Alerting and Notifications for Self-Hosted Supabase

Set up production-grade alerting for self-hosted Supabase with Alertmanager, Slack, PagerDuty, and Discord notifications.

Cover Image for Alerting and Notifications for Self-Hosted Supabase

You've deployed self-hosted Supabase, configured monitoring with Prometheus and Grafana, and everything looks great. But what happens at 3 AM when your database runs out of connections or disk space fills up? Without proper alerting, you won't know until users start complaining.

This guide covers setting up production-grade alerting for self-hosted Supabase—from defining meaningful alert rules to routing notifications to Slack, Discord, PagerDuty, and email.
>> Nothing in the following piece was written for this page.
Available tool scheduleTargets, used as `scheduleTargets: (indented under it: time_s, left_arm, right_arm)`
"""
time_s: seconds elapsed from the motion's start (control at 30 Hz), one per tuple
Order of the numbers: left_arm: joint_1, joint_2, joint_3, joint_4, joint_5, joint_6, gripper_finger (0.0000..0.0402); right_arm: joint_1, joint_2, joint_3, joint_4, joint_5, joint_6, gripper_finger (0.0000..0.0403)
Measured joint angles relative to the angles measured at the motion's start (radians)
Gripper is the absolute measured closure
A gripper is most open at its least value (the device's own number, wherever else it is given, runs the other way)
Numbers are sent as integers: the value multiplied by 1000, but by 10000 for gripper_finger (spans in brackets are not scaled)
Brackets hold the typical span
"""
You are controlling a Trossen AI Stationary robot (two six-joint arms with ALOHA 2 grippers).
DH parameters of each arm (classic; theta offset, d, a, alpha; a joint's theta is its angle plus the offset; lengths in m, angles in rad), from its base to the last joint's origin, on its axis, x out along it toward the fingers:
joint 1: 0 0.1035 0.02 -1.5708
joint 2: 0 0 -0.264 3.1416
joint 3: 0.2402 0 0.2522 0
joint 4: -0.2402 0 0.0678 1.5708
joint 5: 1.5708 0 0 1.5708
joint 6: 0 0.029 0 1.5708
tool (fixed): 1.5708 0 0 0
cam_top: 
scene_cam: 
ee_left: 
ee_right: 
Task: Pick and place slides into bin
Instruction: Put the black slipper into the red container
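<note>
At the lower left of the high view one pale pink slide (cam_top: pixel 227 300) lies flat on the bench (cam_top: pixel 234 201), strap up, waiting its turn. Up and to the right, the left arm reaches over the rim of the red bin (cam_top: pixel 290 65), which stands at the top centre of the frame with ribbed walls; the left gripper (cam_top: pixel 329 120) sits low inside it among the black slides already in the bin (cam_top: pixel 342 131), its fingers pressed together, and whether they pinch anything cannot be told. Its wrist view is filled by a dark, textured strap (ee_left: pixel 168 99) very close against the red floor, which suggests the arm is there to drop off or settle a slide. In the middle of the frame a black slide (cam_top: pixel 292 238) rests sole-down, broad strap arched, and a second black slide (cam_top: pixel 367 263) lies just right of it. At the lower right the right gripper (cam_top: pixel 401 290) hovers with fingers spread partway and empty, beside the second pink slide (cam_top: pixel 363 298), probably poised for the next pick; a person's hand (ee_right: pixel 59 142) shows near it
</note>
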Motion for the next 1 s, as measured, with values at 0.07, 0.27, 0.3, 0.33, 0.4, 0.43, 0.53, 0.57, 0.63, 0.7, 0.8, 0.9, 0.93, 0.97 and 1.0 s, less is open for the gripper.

Why Alerting Matters for Self-Hosted Supabase

When you self-host Supabase, you take on operational responsibility that Supabase Cloud handles for you. The platform won't automatically notify you when:

  • PostgreSQL connections are exhausted
  • Disk usage exceeds safe thresholds
  • Realtime subscriptions spike beyond capacity
  • Long-running queries block other operations
  • Auth service response times degrade

Without alerts, these issues silently compound until they cause downtime. The goal isn't to eliminate all problems—it's to catch them before they impact users.

The Alerting Stack Architecture

Self-hosted Supabase monitoring typically uses this stack:

Supabase Services → Prometheus → Alertmanager → Notification Channels
                        ↓
                    Grafana (dashboards + optional alerting)

Prometheus scrapes metrics from Supabase services and evaluates alert rules. When rules fire, it sends alerts to Alertmanager, which handles deduplication, grouping, and routing to your notification channels.

You can also use Grafana Alerting as an alternative or complement to Alertmanager. Grafana's built-in alerting works well for smaller deployments and integrates directly with your dashboards.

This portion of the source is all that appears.